Seyed Hossein Hosseini, Aalto University, seyed.h.hosseini@aalto.fi
For decades, rainfall-runoff modeling was a task of fitting equations. You had a storm on one end, a hydrograph on the other, and the model’s job was to connect them using parameters calibrated from observations. Deep learning changed this. It is a family of methods that extract patterns directly from raw data, bypassing hand-crafted rules entirely. When long short-term memory (LSTM) models were applied to streamflow prediction, they consistently matched or outperformed physics-based models across various catchments, identifying patterns in the data directly without explicit process equations.
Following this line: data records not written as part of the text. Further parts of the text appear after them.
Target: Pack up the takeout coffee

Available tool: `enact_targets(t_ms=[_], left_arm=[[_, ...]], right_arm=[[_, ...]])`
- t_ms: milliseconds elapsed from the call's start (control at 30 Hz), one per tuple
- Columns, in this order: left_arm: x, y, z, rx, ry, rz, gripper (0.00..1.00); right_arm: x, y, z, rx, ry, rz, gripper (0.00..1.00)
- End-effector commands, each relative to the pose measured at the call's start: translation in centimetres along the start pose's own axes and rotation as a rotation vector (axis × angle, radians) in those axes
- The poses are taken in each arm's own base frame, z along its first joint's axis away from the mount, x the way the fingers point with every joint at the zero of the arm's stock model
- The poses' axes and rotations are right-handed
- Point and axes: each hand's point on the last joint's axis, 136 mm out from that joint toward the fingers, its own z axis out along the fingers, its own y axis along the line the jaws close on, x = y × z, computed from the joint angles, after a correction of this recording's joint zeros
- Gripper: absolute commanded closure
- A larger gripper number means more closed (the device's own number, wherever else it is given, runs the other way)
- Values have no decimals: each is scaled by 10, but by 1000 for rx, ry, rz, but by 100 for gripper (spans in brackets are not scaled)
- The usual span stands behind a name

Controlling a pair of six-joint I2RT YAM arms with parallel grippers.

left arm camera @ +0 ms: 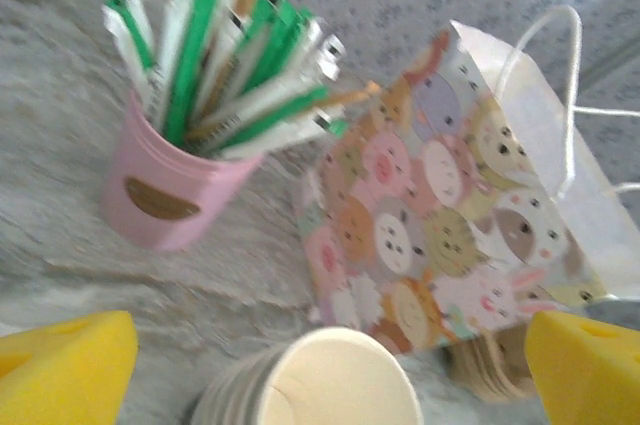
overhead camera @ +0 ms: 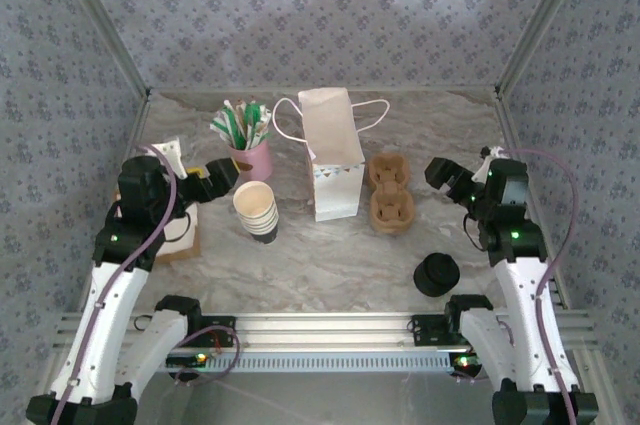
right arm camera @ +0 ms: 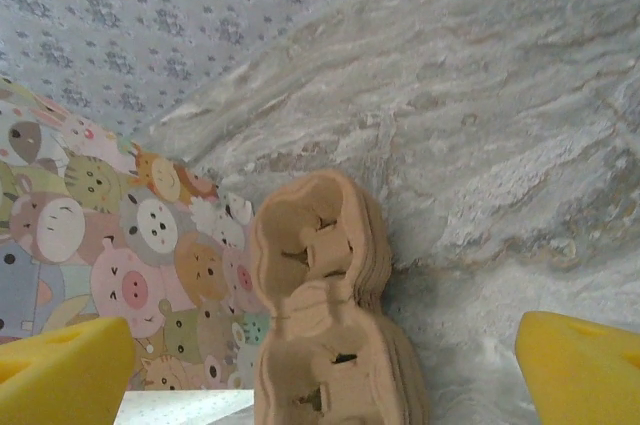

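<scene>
Left gripper (overhead camera: 218, 175) and right gripper (overhead camera: 441, 173) both spread wide, holding nothing; packing not yet begun

Takeout coffee (overhead camera: 436, 273) sits near the right arm's base, well apart from both grippers (all dark from above, so I take it for the lidded cup, though I can't rule out bare lids); paper bag (overhead camera: 333, 160) stands upright mid-table, between the cup stack (overhead camera: 257, 210) and the cardboard carriers (overhead camera: 390, 193); the left jaws hang just beside that stack, with the pink pot (overhead camera: 252, 158) of sachets close behind; I'd worry about a careless swing toppling the stack or pot, a hard squeeze popping the lid, or the cup catching the bag's rim and tipping the light bag over.
</scene>
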Motion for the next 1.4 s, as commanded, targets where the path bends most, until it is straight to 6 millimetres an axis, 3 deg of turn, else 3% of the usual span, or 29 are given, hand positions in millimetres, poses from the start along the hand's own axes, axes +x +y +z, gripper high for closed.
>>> enact_targets(t_ms=[0, 200, 333, 567, 700, 967, 1233, 1367], left_arm=[[6, -31, -7, 120, 108, -73, 0], [24, -41, -15, 78, 225, -19, 5], [45, -45, -17, -11, 356, 86, 17], [77, -59, -6, -76, 549, 269, 30], [90, -52, 6, -163, 656, 353, 42], [98, -34, 33, -294, 746, 429, 63], [104, -33, 45, -307, 792, 447, 64], [107, -33, 48, -303, 807, 448, 72]], right_arm=[[10, -1, 5, -3, 61, 49, 0], [23, -19, 22, 55, 108, 99, 0], [28, -24, 33, 48, 135, 184, 0], [30, -22, 45, -51, 205, 334, 0], [31, -24, 47, -133, 209, 372, 0], [43, 1, 47, -335, 260, 310, 2], [74, 33, 34, -332, 325, 84, 7], [96, 49, 29, -314, 368, -35, 8]])
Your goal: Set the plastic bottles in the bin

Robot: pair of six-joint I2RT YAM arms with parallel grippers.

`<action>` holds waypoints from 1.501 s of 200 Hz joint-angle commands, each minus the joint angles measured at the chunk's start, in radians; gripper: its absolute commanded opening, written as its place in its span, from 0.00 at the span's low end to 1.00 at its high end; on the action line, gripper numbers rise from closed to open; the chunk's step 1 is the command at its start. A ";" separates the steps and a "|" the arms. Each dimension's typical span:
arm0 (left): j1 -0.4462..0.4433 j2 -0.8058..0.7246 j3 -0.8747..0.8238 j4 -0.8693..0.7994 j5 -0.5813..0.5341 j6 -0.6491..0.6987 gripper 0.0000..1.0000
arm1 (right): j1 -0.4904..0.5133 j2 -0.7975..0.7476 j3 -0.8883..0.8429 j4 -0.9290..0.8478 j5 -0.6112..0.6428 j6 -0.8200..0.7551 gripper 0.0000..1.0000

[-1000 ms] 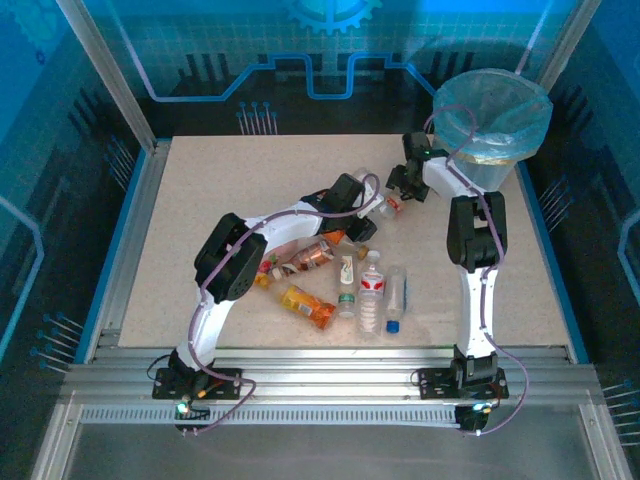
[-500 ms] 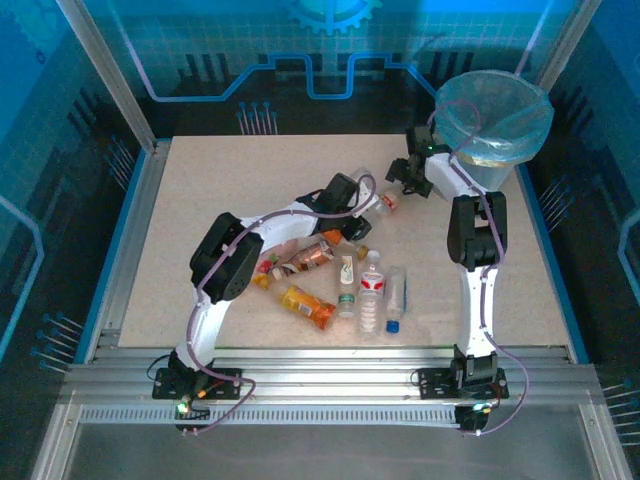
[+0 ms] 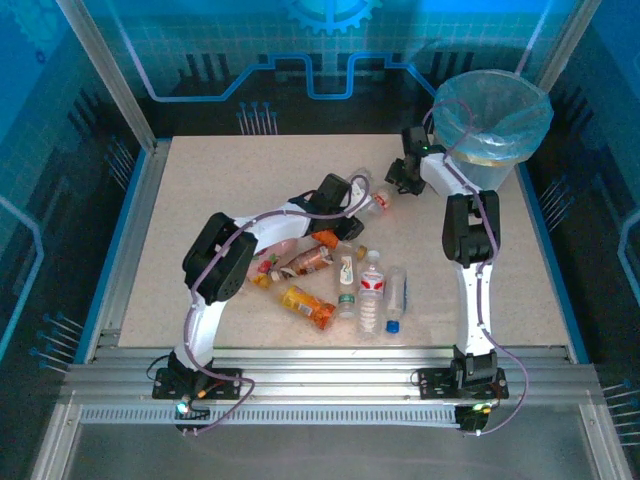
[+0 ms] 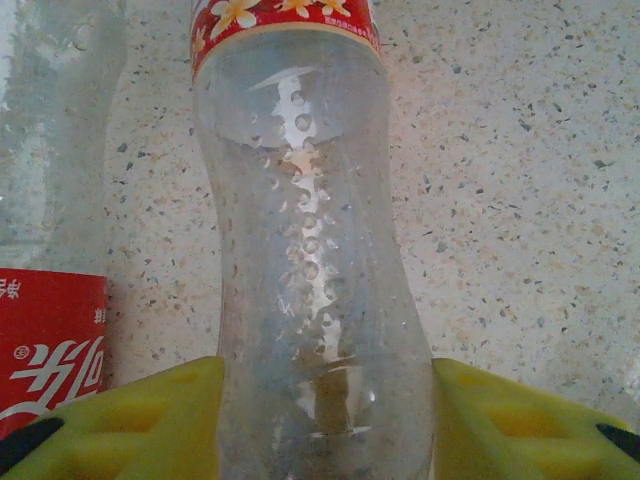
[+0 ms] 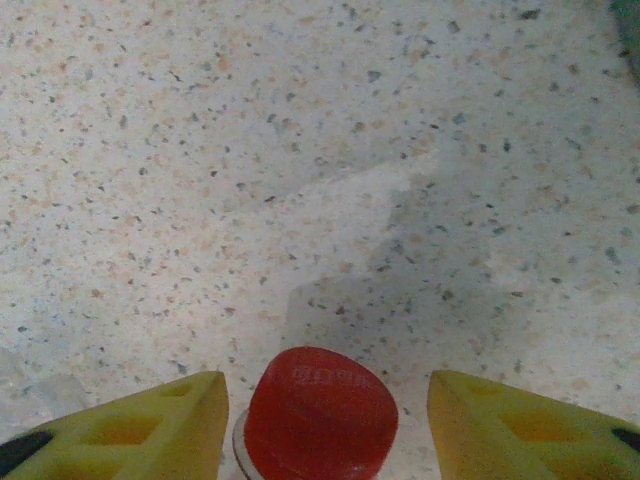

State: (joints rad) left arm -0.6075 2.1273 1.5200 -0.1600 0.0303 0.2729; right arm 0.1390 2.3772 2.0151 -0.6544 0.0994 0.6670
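Observation:
A clear plastic bottle [image 4: 300,250] with a red flowered label lies on the table, and my left gripper [image 4: 328,410] is shut on its body, both yellow fingers [image 4: 150,420] pressed to its sides. From above, the left gripper [image 3: 340,192] is at mid-table beside that bottle [image 3: 368,200]. My right gripper [image 5: 327,400] is open around a red bottle cap [image 5: 320,410]: the left finger is close to it and a gap shows on the right. The right gripper [image 3: 402,176] hovers left of the bin [image 3: 492,115], a grey bucket with a pale blue liner at the far right.
A second bottle with a red cola label [image 4: 50,330] lies just left of the held one. Several more bottles lie in a heap in front: an orange one [image 3: 308,306], a water bottle [image 3: 371,290], a blue-capped one [image 3: 395,297]. Metal rails border the table.
My left gripper has drawn back to the left with its bottle. The right gripper has shifted slightly towards the far side and its fingers have come closer together around the red cap.

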 commanded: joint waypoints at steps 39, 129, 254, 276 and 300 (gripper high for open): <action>0.022 -0.007 -0.041 -0.081 -0.030 0.022 0.51 | 0.006 -0.014 -0.030 0.021 -0.072 0.033 0.45; 0.031 -0.074 -0.052 -0.011 -0.046 -0.020 0.54 | 0.065 -0.234 -0.221 0.158 -0.069 0.023 0.25; 0.033 -0.163 -0.076 0.053 -0.076 -0.031 0.58 | 0.114 -0.403 -0.295 0.213 -0.012 -0.019 0.00; 0.033 -0.209 -0.072 0.065 -0.074 -0.039 0.63 | 0.126 -0.448 -0.290 0.210 0.028 -0.044 0.00; 0.032 -0.271 -0.048 0.053 -0.079 -0.038 0.69 | 0.134 -0.481 -0.238 0.195 0.072 -0.097 0.00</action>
State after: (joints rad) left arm -0.5842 1.9583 1.4353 -0.1284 -0.0307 0.2508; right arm 0.2508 1.9663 1.7279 -0.4366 0.1093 0.6380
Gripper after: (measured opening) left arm 0.672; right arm 0.302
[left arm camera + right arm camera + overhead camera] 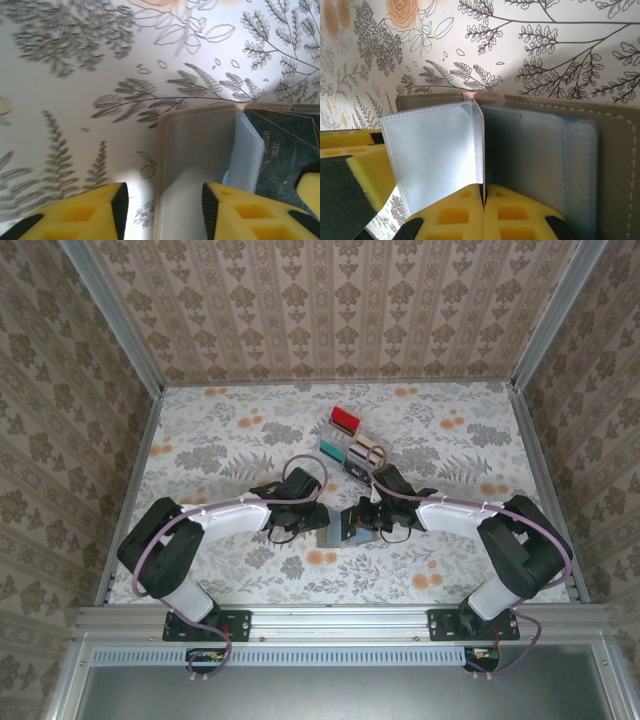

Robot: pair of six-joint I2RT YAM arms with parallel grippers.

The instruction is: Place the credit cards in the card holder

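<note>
The grey card holder (336, 530) lies open between both grippers. My left gripper (165, 210) is open and straddles the edge of the grey cover (197, 140) without pressing on it. My right gripper (482, 197) is shut on a translucent inner pocket leaf (435, 150) of the card holder (615, 150) and holds the leaf upright. A dark card with thin gold lines (285, 150) lies inside the holder. Further back, credit cards stand in a clear rack: a red one (345, 420), a teal one (332, 449) and a beige one (366, 453).
The clear slotted rack (355, 440) stands just behind the right gripper (362, 520), close to its arm. The floral tabletop (220, 450) is walled on three sides, with a metal rail (340, 618) along the near edge.
</note>
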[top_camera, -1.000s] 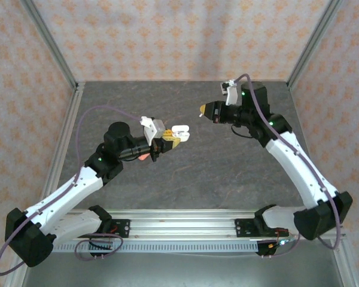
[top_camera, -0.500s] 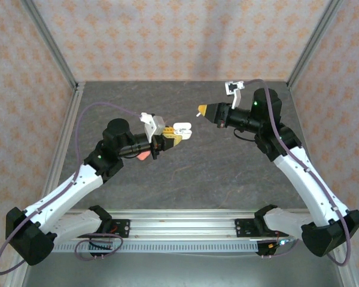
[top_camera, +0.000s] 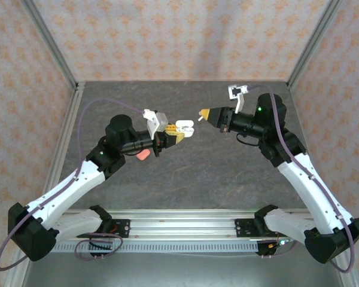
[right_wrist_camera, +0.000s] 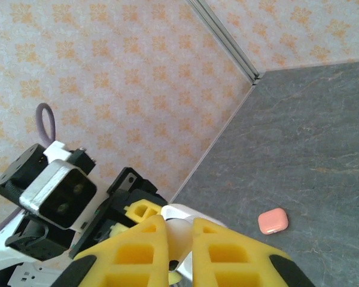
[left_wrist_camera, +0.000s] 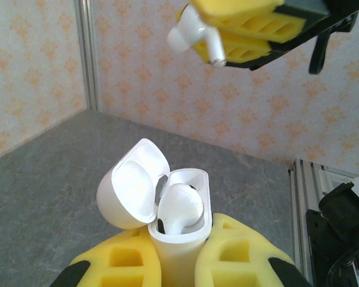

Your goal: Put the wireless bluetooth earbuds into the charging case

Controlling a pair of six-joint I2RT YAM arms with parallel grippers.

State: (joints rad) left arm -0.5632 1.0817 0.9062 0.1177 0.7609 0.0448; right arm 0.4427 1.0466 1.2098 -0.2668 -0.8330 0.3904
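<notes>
My left gripper (top_camera: 172,136) is squeezed tight on the open white case (left_wrist_camera: 173,248), one earbud (left_wrist_camera: 180,207) inside; my right gripper (top_camera: 203,113) pinches a second earbud (left_wrist_camera: 190,33), near the case.

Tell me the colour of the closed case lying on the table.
Pink. The case shows best in the right wrist view, on the grey table.

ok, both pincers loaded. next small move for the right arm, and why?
Probably ease the right pincer toward the charging case, stem leading. Its white earbud hangs apart from the case, which the left pincer holds open with one seated earbud and what looks like a free bay beside it.
</notes>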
However, these early models were point-based. You would feed in a rainfall time series at a gauge and get streamflow at that gauge back. The landscape between those two points, including its slopes, soils, and land cover, along with the way a storm tracks across the basin, was either collapsed into averaged parameters or lost entirely.
Spatial structure matters because rainfall occurs in patterns. A storm cell forming over saturated soils upstream carries a very different consequence from the same storm landing on dry ground far from the outlet. The spatial structure of the event is part of the information, and a model that discards it is working with one hand tied.
The ConvLSTM approach: hydrology as video
Convolutional LSTM, or ConvLSTM, was designed to overcome this limitation. Instead of giving the model a single rainfall curve from one location, you give it a sequence of maps, one for each moment in time. Each map shows how rainfall, soil moisture, or other variables are distributed across the landscape. Rather than reading just numbers in a list, the model “looks” at each map much like image-recognition systems analyze photographs. It detects spatial patterns, where the rain is falling, which areas are already wet, how conditions vary across the basin, and then carries that information forward in time. In this way, it learns about space and time together, not separately.
A helpful way to picture this: ConvLSTM treats hydrology as a video. Each frame is a snapshot of the watershed at a given moment. The model watches the storm move across these frames, learning how the landscape responds as rainfall shifts from hillslopes to valleys or from dry soil to saturated ground. Based on what it has seen so far, it predicts what the next frame will look like, perhaps a river beginning to rise, a patch of soil reaching saturation, or an area that still has hours before it reacts. Figure 1 illustrates this idea: the model scans each spatial snapshot, remembers what it has seen, and uses that evolving memory to anticipate the watershed’s next state.

Beyond input-output mapping
What emerges from training goes well beyond simple input-output mapping. The model learns upstream-to-downstream delays, the spatial fingerprint of soil saturation built over previous days, topographic funneling toward the stream network, and the characteristic tracks of different storm types — none of which needs to be manually encoded. This is where the architecture offers something point-based LSTMs cannot: because the model learns spatial relationships across the entire grid during training, those learned patterns carry information about how the landscape behaves as a connected system. In principle, this makes the approach better suited for transfer to basins with limited or no discharge records, where a model trained on neighbouring gauged catchments could leverage shared spatial structure rather than relying on local calibration data. Whether this advantage holds consistently across different climatic and physiographic settings remains an active area of research.
Research is now pushing this idea further. ConvLSTM layers are being paired with physics-informed constraints, applied across multiple spatial resolutions, and coupled with satellite products such as ESA’s soil moisture CCI, GPM radar rainfall, and high-resolution elevation models. As input maps improve, so does the model’s spatial memory. We are still only beginning to understand how much a model can learn when, instead of watching a single gauge, it watches the entire watershed.
7.4.2026